> _Prompt_:
This exercise asks for the whole listing to be restated exactly.

> _Information shown_:
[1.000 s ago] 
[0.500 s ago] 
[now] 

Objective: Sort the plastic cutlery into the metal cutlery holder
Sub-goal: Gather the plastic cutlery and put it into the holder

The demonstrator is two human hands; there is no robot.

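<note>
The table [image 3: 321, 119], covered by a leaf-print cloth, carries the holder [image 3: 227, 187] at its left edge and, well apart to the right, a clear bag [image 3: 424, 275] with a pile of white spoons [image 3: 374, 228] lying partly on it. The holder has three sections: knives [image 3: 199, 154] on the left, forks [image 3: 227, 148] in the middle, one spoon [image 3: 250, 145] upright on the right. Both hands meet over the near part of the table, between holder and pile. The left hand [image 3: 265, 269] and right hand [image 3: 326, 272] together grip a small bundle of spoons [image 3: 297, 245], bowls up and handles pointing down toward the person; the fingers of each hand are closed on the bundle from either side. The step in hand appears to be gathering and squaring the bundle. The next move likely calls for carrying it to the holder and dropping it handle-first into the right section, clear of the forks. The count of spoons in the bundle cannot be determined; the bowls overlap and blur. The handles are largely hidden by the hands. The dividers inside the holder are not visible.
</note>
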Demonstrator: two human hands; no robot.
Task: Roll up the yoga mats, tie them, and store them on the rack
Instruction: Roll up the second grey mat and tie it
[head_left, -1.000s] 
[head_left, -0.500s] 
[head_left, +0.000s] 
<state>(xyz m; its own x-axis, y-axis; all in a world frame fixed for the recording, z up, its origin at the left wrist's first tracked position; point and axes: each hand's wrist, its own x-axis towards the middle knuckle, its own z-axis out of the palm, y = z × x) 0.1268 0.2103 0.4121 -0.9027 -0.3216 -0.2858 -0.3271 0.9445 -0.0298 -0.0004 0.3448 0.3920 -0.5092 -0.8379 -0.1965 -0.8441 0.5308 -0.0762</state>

> _Exercise solution_:
[1.000 s ago] 
[0.500 s ago] 
[now] 

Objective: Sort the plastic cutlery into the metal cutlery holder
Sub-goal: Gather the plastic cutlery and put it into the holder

The demonstrator is two human hands; there is no robot.

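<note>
The table [image 3: 321, 119], covered by a leaf-print cloth, carries the holder [image 3: 227, 187] at its left edge and, well apart to the right, a clear bag [image 3: 424, 275] with a pile of white spoons [image 3: 374, 228] lying partly on it. The holder has three sections: knives [image 3: 199, 154] on the left, forks [image 3: 227, 148] in the middle, one spoon [image 3: 250, 145] upright on the right. Both hands meet over the near part of the table, between holder and pile. The left hand [image 3: 265, 269] and right hand [image 3: 326, 272] together grip a small bundle of spoons [image 3: 297, 245], bowls up and handles pointing down toward the person; the fingers of each hand are closed on the bundle from either side. The step in hand appears to be gathering and squaring the bundle. The next move likely calls for carrying it to the holder and dropping it handle-first into the right section, clear of the forks. The count of spoons in the bundle cannot be determined; the bowls overlap and blur. The handles are largely hidden by the hands. The dividers inside the holder are not visible.
</note>
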Demonstrator: two human hands; no robot.
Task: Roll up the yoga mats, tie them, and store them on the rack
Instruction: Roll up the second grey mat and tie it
[head_left, -1.000s] 
[head_left, -0.500s] 
[head_left, +0.000s] 
<state>(xyz m; its own x-axis, y-axis; all in a world frame fixed for the recording, z up, its origin at the left wrist's first tracked position; point and axes: each hand's wrist, its own x-axis towards the middle knuckle, its own z-axis out of the palm, y = z × x) 0.1268 0.2103 0.4121 -0.9027 -0.3216 -0.2858 -0.3271 0.9445 -0.0298 -0.0004 0.3448 0.3920 -0.5092 -0.8379 -0.1965 -0.8441 0.5308 -0.0762</state>

No further answer is required.